▶ **What you should do**:
Whenever the word "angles" appears in a line of the listing, copy that line.

▶ **Extracted records**:
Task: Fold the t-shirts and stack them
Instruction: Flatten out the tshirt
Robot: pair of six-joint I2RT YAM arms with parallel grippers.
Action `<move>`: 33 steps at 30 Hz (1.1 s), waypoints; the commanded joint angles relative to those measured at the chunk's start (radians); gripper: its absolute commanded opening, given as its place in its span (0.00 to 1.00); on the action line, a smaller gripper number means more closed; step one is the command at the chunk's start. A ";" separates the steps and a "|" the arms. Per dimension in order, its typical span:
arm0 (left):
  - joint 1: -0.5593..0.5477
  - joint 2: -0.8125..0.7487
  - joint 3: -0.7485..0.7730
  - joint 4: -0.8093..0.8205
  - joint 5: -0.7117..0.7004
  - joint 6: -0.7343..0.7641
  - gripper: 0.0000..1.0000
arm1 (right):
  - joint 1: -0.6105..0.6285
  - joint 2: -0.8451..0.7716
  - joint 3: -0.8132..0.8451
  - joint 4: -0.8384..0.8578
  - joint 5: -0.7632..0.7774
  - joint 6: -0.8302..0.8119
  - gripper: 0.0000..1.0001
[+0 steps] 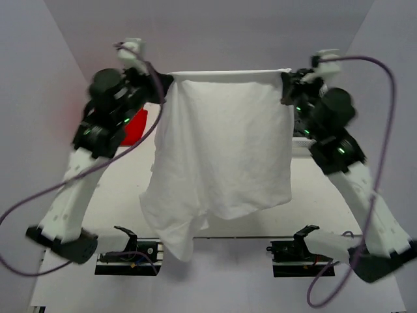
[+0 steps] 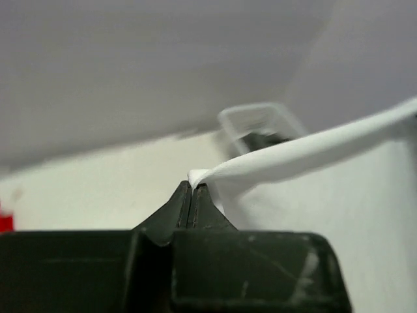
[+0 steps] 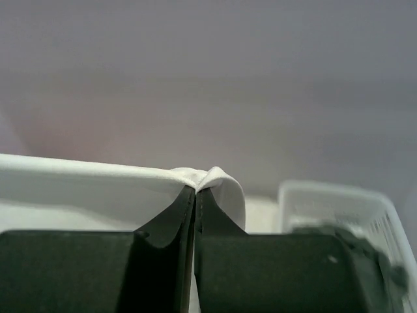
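The white t-shirt (image 1: 225, 143) hangs in the air, stretched flat between both grippers, its lower part drooping toward the near table edge. My left gripper (image 1: 168, 83) is shut on its top left corner; in the left wrist view the cloth (image 2: 293, 153) sticks out of the closed tips (image 2: 191, 186). My right gripper (image 1: 285, 85) is shut on the top right corner; the cloth (image 3: 98, 173) shows pinched at its tips (image 3: 196, 189). A bright red t-shirt (image 1: 135, 127) lies on the table behind the left arm, mostly hidden. The dark grey t-shirt (image 3: 345, 238) lies in the basket.
A white lattice basket (image 3: 365, 202) stands at the right back of the table, behind the right arm (image 1: 301, 145); it also shows in the left wrist view (image 2: 257, 124). The two arm bases sit at the near edge.
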 commanded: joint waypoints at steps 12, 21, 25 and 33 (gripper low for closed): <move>0.092 0.849 0.223 -0.243 -0.442 -0.161 1.00 | -0.155 0.808 0.165 -0.226 -0.039 0.149 0.44; 0.101 0.643 -0.098 -0.086 -0.409 -0.171 1.00 | -0.138 0.686 -0.026 -0.144 -0.214 0.149 0.90; 0.101 0.567 -0.263 -0.050 -0.396 -0.159 1.00 | -0.103 0.568 -0.257 -0.046 -0.275 0.227 0.90; 0.079 0.681 -0.278 -0.032 -0.429 -0.015 1.00 | -0.040 0.479 -0.545 0.040 -0.355 0.312 0.90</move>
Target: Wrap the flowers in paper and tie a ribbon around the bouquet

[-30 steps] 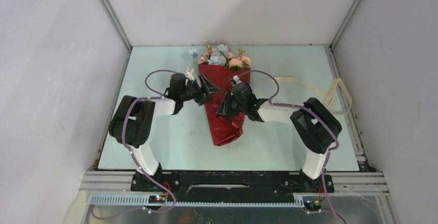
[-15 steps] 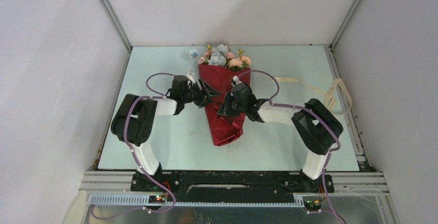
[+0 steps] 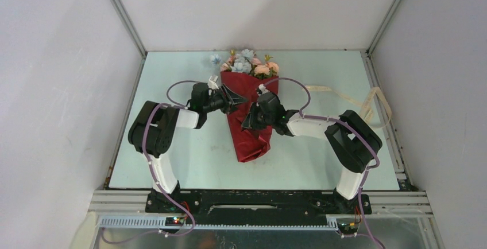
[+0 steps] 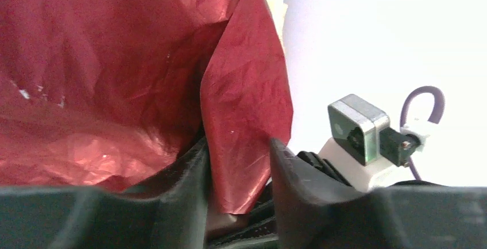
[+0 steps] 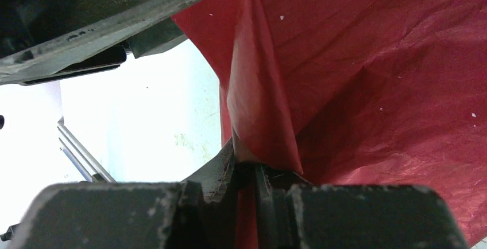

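So the pale green table (image 3: 184, 163) takes up most of the overhead view, with both arms reaching in from the near edge toward the middle.

The paper (image 3: 250, 137) is the next biggest thing. It's already rolled into a red cone lying at mid-table, wide end toward the back wall, narrow end pointing at the arm bases. It looks crinkly up close in both wrist cams.

The flowers (image 3: 248, 63) stick out of the wide end, pink heads and pale blue clusters bunched together at the far side of the table. Stems are hidden inside the wrap.

The ribbon (image 3: 327, 89) lies loose on the table's right side, curling toward the right edge, well apart from the cone.

Now the claws. The left gripper (image 4: 238, 174) is at the cone's upper left edge. Its fingers stand apart with a loose flap of the red sheet hanging between them, not pinched as far as I can see. The right gripper (image 5: 246, 171) is on the cone's right side, fingers nearly together and clamped on a raised fold of the wrap.
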Tool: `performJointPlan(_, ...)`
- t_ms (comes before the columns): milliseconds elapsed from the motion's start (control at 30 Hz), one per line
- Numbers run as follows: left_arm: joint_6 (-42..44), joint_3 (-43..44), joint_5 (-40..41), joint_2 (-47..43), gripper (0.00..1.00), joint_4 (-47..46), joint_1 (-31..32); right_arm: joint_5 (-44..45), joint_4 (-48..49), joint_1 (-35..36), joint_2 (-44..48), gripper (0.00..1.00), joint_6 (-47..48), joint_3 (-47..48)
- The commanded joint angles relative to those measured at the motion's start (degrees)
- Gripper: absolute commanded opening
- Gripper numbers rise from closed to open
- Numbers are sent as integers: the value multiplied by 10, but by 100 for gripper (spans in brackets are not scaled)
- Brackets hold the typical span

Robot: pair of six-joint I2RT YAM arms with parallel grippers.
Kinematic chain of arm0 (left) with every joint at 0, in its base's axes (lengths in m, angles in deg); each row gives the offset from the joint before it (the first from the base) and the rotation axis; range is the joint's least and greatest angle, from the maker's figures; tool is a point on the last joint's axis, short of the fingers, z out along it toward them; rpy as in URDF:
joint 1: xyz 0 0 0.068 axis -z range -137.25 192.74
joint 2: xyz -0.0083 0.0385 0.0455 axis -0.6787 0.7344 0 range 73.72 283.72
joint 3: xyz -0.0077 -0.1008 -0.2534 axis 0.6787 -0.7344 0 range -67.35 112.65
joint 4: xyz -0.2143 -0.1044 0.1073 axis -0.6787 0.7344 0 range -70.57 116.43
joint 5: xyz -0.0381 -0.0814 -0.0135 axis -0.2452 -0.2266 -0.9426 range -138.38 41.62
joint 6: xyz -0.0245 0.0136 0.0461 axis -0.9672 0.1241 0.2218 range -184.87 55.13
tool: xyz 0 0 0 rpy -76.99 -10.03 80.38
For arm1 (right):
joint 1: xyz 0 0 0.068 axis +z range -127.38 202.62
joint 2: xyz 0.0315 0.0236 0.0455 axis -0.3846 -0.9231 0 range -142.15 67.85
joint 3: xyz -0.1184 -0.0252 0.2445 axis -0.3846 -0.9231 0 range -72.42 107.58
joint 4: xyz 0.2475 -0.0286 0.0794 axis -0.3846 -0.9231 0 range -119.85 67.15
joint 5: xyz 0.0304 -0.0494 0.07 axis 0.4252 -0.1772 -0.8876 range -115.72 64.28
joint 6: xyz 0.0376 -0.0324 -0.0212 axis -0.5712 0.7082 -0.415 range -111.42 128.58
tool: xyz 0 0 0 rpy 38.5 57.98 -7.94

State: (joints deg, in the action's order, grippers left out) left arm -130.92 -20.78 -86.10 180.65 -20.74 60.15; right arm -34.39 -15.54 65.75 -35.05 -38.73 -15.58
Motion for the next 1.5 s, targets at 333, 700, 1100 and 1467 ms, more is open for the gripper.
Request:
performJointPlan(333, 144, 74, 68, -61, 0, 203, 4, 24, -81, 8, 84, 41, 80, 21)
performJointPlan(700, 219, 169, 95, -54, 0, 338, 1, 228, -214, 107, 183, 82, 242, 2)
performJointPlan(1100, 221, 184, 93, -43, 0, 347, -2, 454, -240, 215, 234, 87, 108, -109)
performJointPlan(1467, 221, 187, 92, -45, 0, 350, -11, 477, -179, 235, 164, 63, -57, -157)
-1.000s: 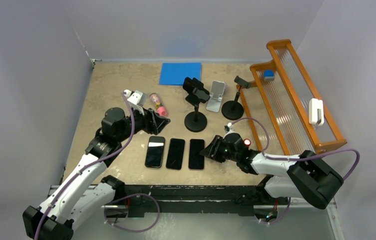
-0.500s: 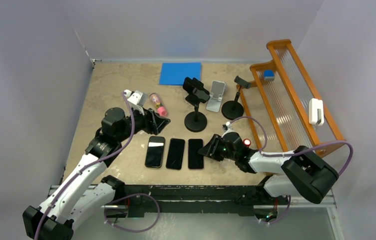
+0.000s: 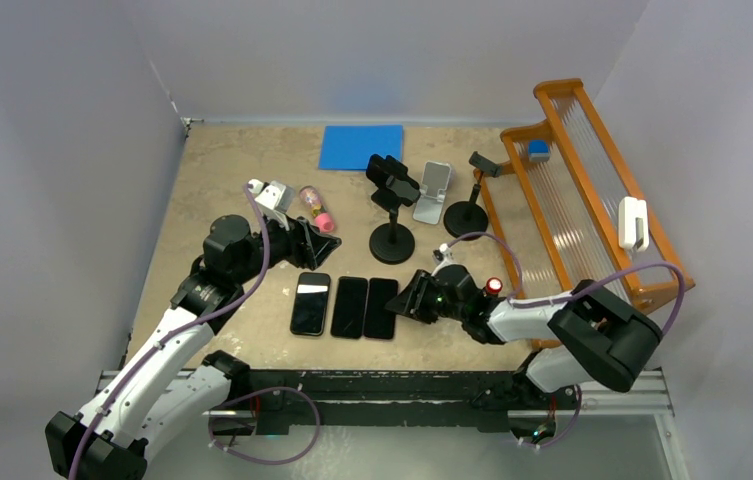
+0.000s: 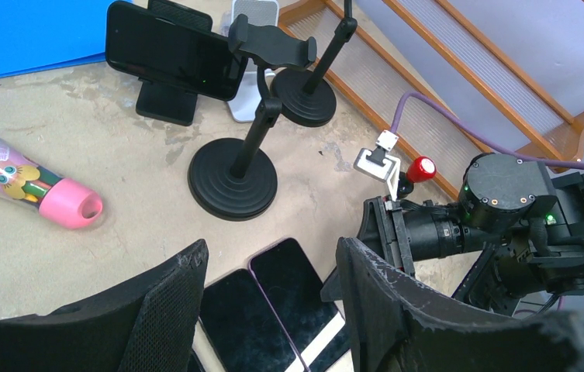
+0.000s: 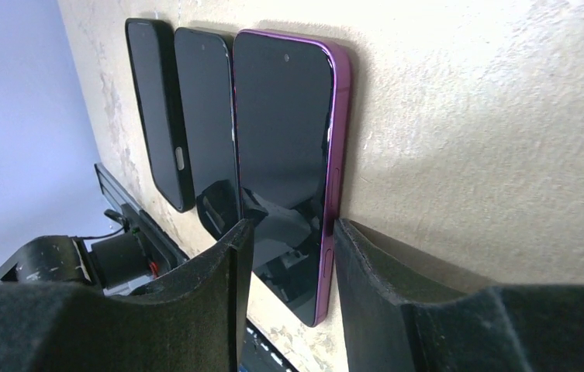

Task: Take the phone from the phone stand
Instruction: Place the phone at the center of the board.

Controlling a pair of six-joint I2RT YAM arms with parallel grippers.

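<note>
Three phones are lying flat in a row at the near middle of the table (image 3: 222, 170): a left phone (image 3: 311, 302), a middle phone (image 3: 349, 307) and a purple-edged phone (image 3: 382, 308), which is lying right against the middle one. The right gripper (image 3: 410, 300) is reaching low across the table to the near end of the purple-edged phone. In the right wrist view its fingers (image 5: 219, 279) are standing apart, gripping nothing, and the phone's glass is mirroring them; whether they are touching the phone cannot be told.

The left gripper (image 3: 324, 243) is hovering just beyond the left phone, its fingers (image 4: 172, 302) spread wide with nothing between them.

Farther back, a black phone (image 4: 168, 50) is sitting sideways in a small black desk stand (image 4: 163, 105), at the far middle of the table. Just beside it a round-base stand (image 4: 233, 186) is holding up an empty clamp, a silver folding stand (image 3: 434, 192) is sitting to its right, and a second round-base stand (image 4: 302, 105) is standing near the orange wooden rack (image 3: 592, 200). A pink-capped bottle (image 4: 25, 186) is lying on its side to the left, and a blue mat (image 3: 361, 146) is lying at the far edge.
</note>
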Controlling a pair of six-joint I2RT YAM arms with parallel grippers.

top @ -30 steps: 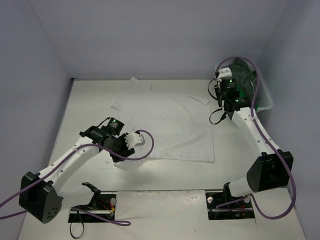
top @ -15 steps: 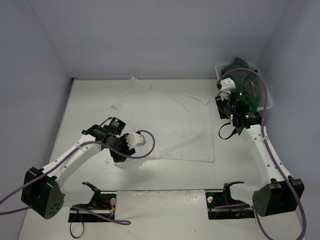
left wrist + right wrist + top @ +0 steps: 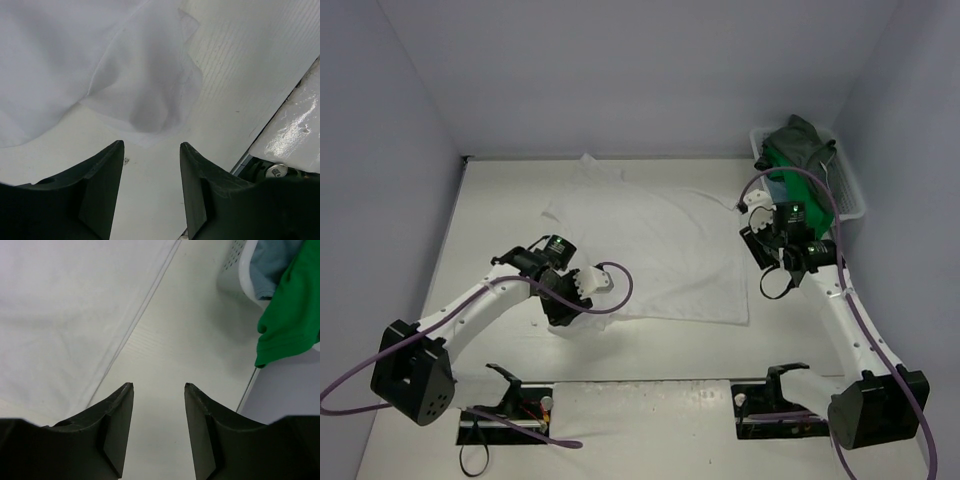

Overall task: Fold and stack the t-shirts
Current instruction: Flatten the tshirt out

▶ **Answer to this exercise**:
Action `<move>`: 33 steps at 30 Hz (1.1 s), waypoints; the commanded joint angles relative to those measured at the chunk's start (radians); gripper: its absolute commanded opening, given as its place in its span (0.00 to 1.00); on the action line, a smaller gripper number means more closed; step one is the command at the chunk's start. A ";" separates the steps and a "|" the arms. Per dimension in order, its typical span:
- The commanded joint angles relative to those measured at the motion's start (degrees)
Kinematic chain of arm0 (left) with every joint at 0, in its base's axes (lengths in m, angles in deg); each row gives the offset from the joint before it (the first from the base) and the rotation axis; range is the joint's least and greatest angle, from the maker's figures; tool is a point on the last joint's axis, short of the fingers, z out along it toward them; rpy as in URDF:

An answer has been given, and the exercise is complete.